### What the task requires:
The number needed is how many lines of the data hold the string "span". Give that number and nothing more.

### The data:
*** Block opens ***

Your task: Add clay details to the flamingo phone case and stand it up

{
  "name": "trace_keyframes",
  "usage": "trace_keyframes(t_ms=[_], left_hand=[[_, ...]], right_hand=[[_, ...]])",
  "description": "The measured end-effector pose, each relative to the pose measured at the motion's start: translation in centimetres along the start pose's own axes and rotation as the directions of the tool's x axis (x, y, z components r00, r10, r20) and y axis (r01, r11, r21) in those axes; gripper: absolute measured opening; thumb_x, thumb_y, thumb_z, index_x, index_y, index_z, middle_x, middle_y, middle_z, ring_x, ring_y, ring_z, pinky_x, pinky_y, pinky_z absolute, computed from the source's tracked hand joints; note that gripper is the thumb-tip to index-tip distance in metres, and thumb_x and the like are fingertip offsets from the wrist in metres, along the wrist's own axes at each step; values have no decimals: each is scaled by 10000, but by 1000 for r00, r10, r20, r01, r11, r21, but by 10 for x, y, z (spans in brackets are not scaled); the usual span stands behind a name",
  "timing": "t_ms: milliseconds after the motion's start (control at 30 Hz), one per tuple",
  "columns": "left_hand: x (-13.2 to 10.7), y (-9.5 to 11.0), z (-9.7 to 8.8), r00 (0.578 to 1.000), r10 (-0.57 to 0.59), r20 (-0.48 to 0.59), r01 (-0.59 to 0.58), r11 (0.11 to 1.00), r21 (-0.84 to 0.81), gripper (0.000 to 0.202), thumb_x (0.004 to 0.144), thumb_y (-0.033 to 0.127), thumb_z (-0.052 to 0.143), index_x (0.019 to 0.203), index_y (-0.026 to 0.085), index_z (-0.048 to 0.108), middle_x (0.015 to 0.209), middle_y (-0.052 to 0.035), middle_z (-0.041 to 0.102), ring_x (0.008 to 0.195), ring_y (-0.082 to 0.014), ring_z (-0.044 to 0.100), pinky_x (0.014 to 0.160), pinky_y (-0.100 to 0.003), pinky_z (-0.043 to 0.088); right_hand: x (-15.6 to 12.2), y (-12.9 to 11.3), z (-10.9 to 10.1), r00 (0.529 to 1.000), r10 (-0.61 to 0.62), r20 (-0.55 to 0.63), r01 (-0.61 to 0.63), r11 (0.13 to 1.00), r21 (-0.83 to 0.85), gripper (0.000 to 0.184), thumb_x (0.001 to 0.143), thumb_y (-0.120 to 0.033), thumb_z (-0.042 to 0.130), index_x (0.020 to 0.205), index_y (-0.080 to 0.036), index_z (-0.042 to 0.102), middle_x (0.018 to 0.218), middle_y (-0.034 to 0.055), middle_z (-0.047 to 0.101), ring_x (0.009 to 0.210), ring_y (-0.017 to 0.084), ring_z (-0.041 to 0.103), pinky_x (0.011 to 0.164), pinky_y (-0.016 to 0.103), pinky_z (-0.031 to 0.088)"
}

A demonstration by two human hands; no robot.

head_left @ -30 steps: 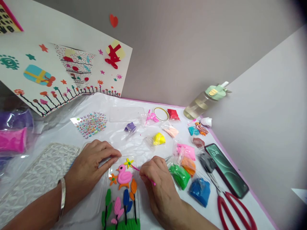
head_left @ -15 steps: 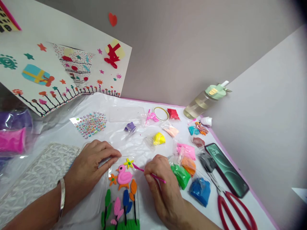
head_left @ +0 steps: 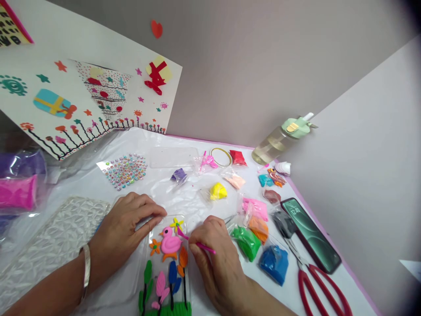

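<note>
My right hand (head_left: 219, 259) pinches a thin pink clay modelling tool (head_left: 204, 248). Its tip reaches the lower right of a yellow clay flower (head_left: 176, 224) on a clear phone case (head_left: 187, 219). My left hand (head_left: 131, 221), with bent fingers, holds the case at its top left edge. Below the flower on the case are a pink clay duck (head_left: 171, 243), an orange clay flower (head_left: 155, 247), and clay leaves on black stems rising from green clay grass (head_left: 177, 309). The lower end of the case runs out of view.
Bagged clay lies to the right, including green (head_left: 248, 243), blue (head_left: 274, 265) and yellow (head_left: 218, 191). Red-handled scissors (head_left: 324, 287) and a phone (head_left: 312, 237) lie farther right. A bottle (head_left: 279, 140) stands behind, and a gem sheet (head_left: 126, 171) lies back left.
My right hand has moved slightly left, bringing the modelling tool's tip from beside the yellow flower onto its lower right part. My left hand stays in place.
</note>
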State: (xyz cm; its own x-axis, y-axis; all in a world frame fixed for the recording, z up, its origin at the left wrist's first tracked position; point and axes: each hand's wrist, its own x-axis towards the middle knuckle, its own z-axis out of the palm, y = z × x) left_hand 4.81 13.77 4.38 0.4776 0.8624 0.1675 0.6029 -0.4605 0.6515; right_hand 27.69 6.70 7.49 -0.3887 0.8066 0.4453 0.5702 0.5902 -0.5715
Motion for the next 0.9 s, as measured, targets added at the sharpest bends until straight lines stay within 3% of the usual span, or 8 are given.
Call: trace_keyframes(t_ms=[900], left_hand=[[1, 0, 1, 1000, 4, 4, -4, 1000, -6, 200, 957, 367, 549, 949, 284, 731, 905, -10, 706, 892, -263, 569, 807, -415, 383]], right_hand=[[2, 1, 5, 1000, 3, -3, -3, 999, -34, 176, 930, -38, 400, 960, -184, 493, 830, 43, 582, 756, 183, 505, 744, 338, 404]])
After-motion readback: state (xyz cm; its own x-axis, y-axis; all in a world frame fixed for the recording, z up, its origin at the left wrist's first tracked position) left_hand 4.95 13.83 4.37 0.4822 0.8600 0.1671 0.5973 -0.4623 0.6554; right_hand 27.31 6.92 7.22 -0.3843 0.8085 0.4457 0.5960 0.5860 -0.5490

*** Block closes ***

### Exercise output:
2